» Work order
Skip the pictures. Repeat everything else in the records word for word.

» Data for analysis
/---
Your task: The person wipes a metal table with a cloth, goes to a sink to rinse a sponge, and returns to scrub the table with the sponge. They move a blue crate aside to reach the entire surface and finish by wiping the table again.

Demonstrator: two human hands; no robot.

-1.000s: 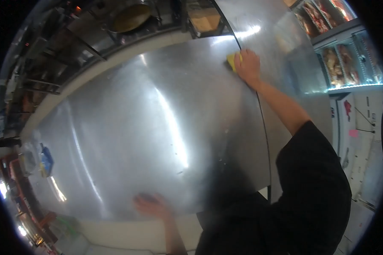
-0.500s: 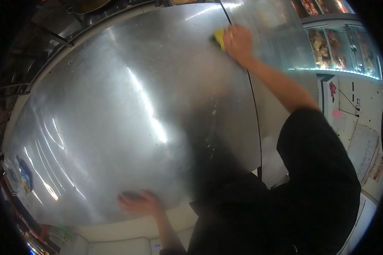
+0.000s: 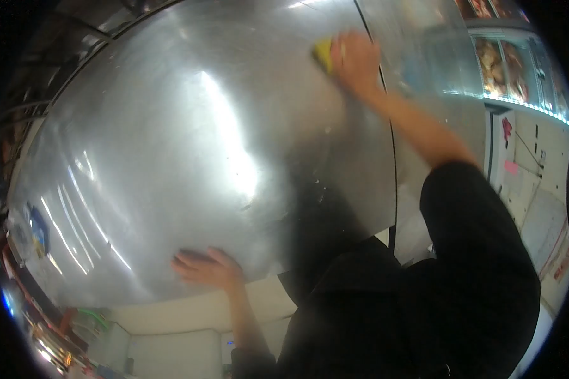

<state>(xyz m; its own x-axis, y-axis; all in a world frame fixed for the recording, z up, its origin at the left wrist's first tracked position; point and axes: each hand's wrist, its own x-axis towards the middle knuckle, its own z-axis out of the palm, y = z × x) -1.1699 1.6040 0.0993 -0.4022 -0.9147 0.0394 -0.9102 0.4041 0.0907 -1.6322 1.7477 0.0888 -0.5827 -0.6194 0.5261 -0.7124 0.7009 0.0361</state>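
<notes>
In the head view, my right hand (image 3: 356, 65) is wrapped round a yellow-green sponge (image 3: 323, 55) and presses it on the far right part of a stainless steel worktop (image 3: 145, 145). The hand is slightly blurred, and its fingers hide much of the sponge. Near the front edge, my left hand (image 3: 210, 268) lies with fingers spread on the steel and holds nothing. Small wet-looking spots (image 3: 321, 184) dot the metal between my body and the sponge.
A dark seam (image 3: 392, 145) divides the worktop from another steel surface on the right. Beyond stands a lit glass display case (image 3: 518, 66) with food inside. A blue packet (image 3: 39, 230) lies at the far left edge. Dark metal racks (image 3: 76, 19) line the back left.
The view has shifted, so the worktop sits higher in it. My right hand with the sponge has moved a little away from the seam, onto the left surface. My left hand stays near the front edge.
</notes>
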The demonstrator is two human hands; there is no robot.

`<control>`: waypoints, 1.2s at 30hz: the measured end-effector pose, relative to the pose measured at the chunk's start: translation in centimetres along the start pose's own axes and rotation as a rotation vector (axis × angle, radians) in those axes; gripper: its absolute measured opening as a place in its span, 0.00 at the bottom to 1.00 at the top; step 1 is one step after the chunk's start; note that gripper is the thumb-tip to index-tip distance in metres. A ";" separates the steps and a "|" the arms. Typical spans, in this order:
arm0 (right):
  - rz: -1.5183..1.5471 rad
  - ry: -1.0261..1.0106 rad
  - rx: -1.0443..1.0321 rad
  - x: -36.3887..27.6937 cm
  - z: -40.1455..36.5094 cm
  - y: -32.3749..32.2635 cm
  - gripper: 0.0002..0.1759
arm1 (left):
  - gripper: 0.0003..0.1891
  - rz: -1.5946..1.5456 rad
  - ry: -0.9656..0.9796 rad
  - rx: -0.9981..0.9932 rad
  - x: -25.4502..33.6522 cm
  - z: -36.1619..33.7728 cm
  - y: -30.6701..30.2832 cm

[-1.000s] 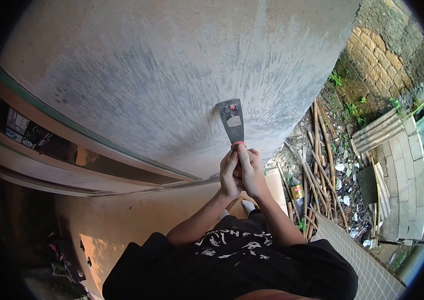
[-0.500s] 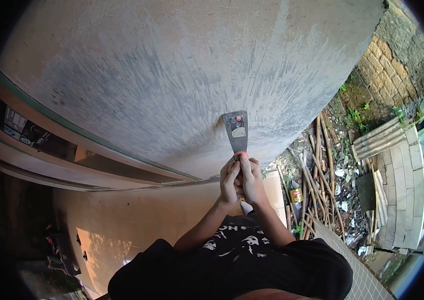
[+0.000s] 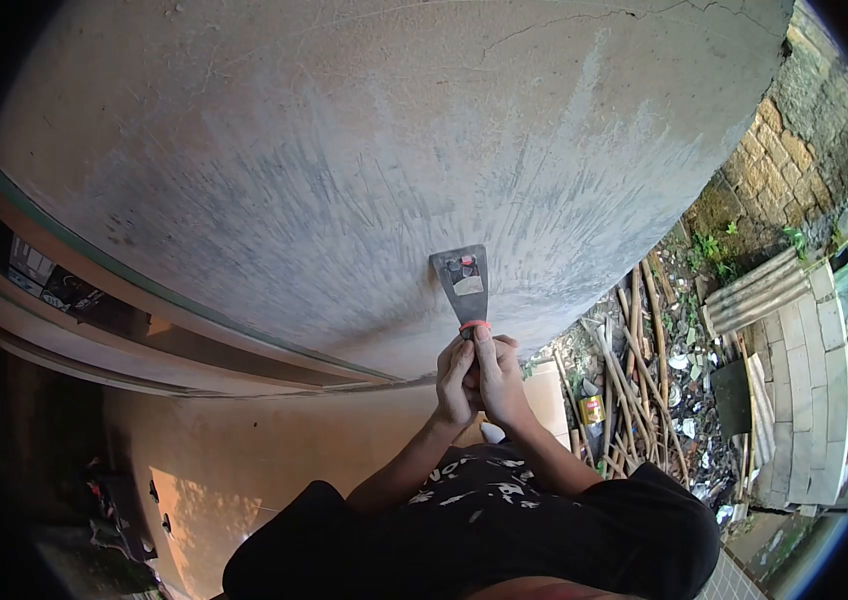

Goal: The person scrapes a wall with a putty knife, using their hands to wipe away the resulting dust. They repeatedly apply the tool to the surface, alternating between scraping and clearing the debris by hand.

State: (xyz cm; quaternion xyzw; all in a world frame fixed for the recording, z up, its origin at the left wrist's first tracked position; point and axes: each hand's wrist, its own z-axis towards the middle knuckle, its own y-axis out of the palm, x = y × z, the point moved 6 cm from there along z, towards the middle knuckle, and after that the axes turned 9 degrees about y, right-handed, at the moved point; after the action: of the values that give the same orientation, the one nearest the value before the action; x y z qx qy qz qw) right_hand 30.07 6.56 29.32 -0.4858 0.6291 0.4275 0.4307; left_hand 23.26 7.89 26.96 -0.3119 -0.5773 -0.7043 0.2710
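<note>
A wide-bladed putty knife (image 3: 467, 285) points up and away from me, its blade right at the scraped wall (image 3: 364, 220). Its dark metal blade bears a worn label, with a red band where the handle begins. My left hand (image 3: 456, 385) and my right hand (image 3: 500, 380) are both wrapped around the handle, thumbs lying along it near the red band. The fingers hide most of the handle. Grey and whitish scrape marks fan out over the wall around the blade.
A green-edged window frame (image 3: 174, 300) runs along the wall at left. Bamboo poles (image 3: 634, 360), rubble and a yellow can (image 3: 592, 409) lie on the ground at right. Beyond them are stacked pale blocks (image 3: 799, 380). Tiled floor (image 3: 284, 440) spreads below the wall.
Both hands and the putty knife have moved slightly down and toward me in view, and the blade leans a little more to the left. More of the upper wall shows.
</note>
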 end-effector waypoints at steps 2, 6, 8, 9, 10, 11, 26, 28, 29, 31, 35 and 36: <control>0.050 0.152 -0.018 3.4 -0.6 -0.7 0.29 | 0.17 0.052 -0.046 -0.086 0.2 -1.4 0.1; 0.027 -0.111 -0.052 -2.3 -1.2 -0.4 0.27 | 0.17 0.064 0.029 -0.137 3.0 -0.3 2.8; 0.090 -0.076 -0.084 -4.5 -0.1 -0.3 0.25 | 0.17 0.053 0.017 -0.176 3.2 1.7 3.3; 0.117 -0.059 -0.132 -4.7 0.3 -0.3 0.24 | 0.17 -0.010 0.030 -0.180 2.9 2.2 3.5; 0.118 -0.061 -0.129 -4.5 0.0 -0.4 0.24 | 0.18 0.117 0.100 -0.171 2.6 2.1 3.1; 0.169 -0.064 -0.106 -4.3 -0.4 -0.7 0.24 | 0.18 0.118 0.101 -0.178 2.3 1.6 3.3; 0.385 0.012 -0.205 -1.6 -3.0 -2.7 0.21 | 0.18 0.132 -0.055 -0.144 1.5 -1.7 5.8; 0.386 0.023 -0.080 -1.8 -3.2 -3.1 0.21 | 0.19 0.226 -0.045 -0.143 1.6 -1.5 5.5; 0.387 0.024 -0.082 -1.7 -3.0 -3.3 0.21 | 0.19 0.317 -0.031 -0.146 1.7 -1.4 5.4; 0.285 -0.042 -0.118 -1.8 -2.5 -3.5 0.21 | 0.19 0.289 -0.030 -0.140 1.5 -1.4 5.6; 0.215 -0.020 -0.013 -2.0 -2.7 -3.8 0.26 | 0.21 0.303 -0.026 -0.158 1.8 -1.3 6.4; 0.255 0.059 -0.038 -2.0 -2.9 -3.6 0.27 | 0.21 0.304 -0.024 -0.160 2.1 -1.2 6.4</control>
State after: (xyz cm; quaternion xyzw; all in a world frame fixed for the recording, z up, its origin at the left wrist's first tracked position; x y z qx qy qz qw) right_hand 33.57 3.67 31.60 -0.4222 0.6901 0.4761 0.3447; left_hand 26.48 5.49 32.50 -0.4246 -0.4688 -0.6951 0.3417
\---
» Task answer
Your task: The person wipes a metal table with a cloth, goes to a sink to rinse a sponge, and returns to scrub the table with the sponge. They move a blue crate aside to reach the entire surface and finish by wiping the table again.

Demonstrator: two human hands; no robot.

-1.000s: 
-0.500s: 
+0.000s: 

<state>(xyz m; its own x-axis, y-axis; all in a world frame fixed for the recording, z up, its origin at the left wrist's first tracked position; point and axes: each hand's wrist, its own x-axis towards the middle knuckle, its own z-axis out of the palm, y = z × x) -1.1699 1.6040 0.0993 -0.4022 -0.9147 0.0394 -0.9102 0.4041 0.0907 -1.6322 1.7477 0.0888 -0.5827 -0.6194 0.5261 -0.7124 0.7009 0.0361</state>
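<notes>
In the head view, my right hand (image 3: 356, 65) is wrapped round a yellow-green sponge (image 3: 323, 55) and presses it on the far right part of a stainless steel worktop (image 3: 145, 145). The hand is slightly blurred, and its fingers hide much of the sponge. Near the front edge, my left hand (image 3: 210, 268) lies with fingers spread on the steel and holds nothing. Small wet-looking spots (image 3: 321, 184) dot the metal between my body and the sponge.
A dark seam (image 3: 392, 145) divides the worktop from another steel surface on the right. Beyond stands a lit glass display case (image 3: 518, 66) with food inside. A blue packet (image 3: 39, 230) lies at the far left edge. Dark metal racks (image 3: 76, 19) line the back left.
The view has shifted, so the worktop sits higher in it. My right hand with the sponge has moved a little away from the seam, onto the left surface. My left hand stays near the front edge.
</notes>
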The demonstrator is two human hands; there is no robot.

`<control>`: waypoints, 1.2s at 30hz: the measured end-effector pose, relative to the pose measured at the chunk's start: translation in centimetres along the start pose's own axes and rotation as a rotation vector (axis × angle, radians) in those axes; gripper: its absolute measured opening as a place in its span, 0.00 at the bottom to 1.00 at the top; step 1 is one step after the chunk's start; note that gripper is the thumb-tip to index-tip distance in metres. A ";" separates the steps and a "|" the arms. Typical spans, in this order:
arm0 (right):
  - rz: -1.5183..1.5471 rad
  - ry: -1.0261..1.0106 rad
  - rx: -1.0443..1.0321 rad
  - x: -36.3887..27.6937 cm
  - z: -40.1455..36.5094 cm
  - y: -32.3749..32.2635 cm
  - gripper: 0.0002..0.1759
arm1 (left):
  - gripper: 0.0003..0.1891
  - rz: -1.5946..1.5456 rad
  - ry: -0.9656..0.9796 rad
  - rx: -0.9981..0.9932 rad
  - x: -25.4502..33.6522 cm
  - z: -36.1619..33.7728 cm
  - y: -30.6701..30.2832 cm

[-1.000s] 
[-0.500s] 
[+0.000s] 

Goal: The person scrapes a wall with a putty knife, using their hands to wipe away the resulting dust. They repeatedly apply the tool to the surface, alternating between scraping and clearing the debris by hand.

State: (xyz cm; quaternion xyzw; all in a world frame fixed for the recording, z up, its origin at the left wrist's first tracked position; point and axes: each hand's wrist, its own z-axis towards the middle knuckle, its own y-axis out of the palm, x = y × z, the point moved 6 cm from there along z, towards the middle knuckle, and after that the axes turned 9 degrees about y, right-handed, at the moved point; after the action: of the values that give the same orientation, the one nearest the value before the action; x y z qx qy qz qw) right_hand 30.07 6.56 29.32 -0.4858 0.6291 0.4275 0.4307; left_hand 23.26 7.89 26.96 -0.3119 -0.5773 -0.7043 0.2710
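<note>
A wide-bladed putty knife (image 3: 467, 285) points up and away from me, its blade right at the scraped wall (image 3: 364, 220). Its dark metal blade bears a worn label, with a red band where the handle begins. My left hand (image 3: 456, 385) and my right hand (image 3: 500, 380) are both wrapped around the handle, thumbs lying along it near the red band. The fingers hide most of the handle. Grey and whitish scrape marks fan out over the wall around the blade.
A green-edged window frame (image 3: 174, 300) runs along the wall at left. Bamboo poles (image 3: 634, 360), rubble and a yellow can (image 3: 592, 409) lie on the ground at right. Beyond them are stacked pale blocks (image 3: 799, 380). Tiled floor (image 3: 284, 440) spreads below the wall.
Both hands and the putty knife have moved slightly down and toward me in view, and the blade leans a little more to the left. More of the upper wall shows.
</note>
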 end-effector waypoints at steps 2, 6, 8, 9, 10, 11, 26, 28, 29, 31, 35 and 36: <control>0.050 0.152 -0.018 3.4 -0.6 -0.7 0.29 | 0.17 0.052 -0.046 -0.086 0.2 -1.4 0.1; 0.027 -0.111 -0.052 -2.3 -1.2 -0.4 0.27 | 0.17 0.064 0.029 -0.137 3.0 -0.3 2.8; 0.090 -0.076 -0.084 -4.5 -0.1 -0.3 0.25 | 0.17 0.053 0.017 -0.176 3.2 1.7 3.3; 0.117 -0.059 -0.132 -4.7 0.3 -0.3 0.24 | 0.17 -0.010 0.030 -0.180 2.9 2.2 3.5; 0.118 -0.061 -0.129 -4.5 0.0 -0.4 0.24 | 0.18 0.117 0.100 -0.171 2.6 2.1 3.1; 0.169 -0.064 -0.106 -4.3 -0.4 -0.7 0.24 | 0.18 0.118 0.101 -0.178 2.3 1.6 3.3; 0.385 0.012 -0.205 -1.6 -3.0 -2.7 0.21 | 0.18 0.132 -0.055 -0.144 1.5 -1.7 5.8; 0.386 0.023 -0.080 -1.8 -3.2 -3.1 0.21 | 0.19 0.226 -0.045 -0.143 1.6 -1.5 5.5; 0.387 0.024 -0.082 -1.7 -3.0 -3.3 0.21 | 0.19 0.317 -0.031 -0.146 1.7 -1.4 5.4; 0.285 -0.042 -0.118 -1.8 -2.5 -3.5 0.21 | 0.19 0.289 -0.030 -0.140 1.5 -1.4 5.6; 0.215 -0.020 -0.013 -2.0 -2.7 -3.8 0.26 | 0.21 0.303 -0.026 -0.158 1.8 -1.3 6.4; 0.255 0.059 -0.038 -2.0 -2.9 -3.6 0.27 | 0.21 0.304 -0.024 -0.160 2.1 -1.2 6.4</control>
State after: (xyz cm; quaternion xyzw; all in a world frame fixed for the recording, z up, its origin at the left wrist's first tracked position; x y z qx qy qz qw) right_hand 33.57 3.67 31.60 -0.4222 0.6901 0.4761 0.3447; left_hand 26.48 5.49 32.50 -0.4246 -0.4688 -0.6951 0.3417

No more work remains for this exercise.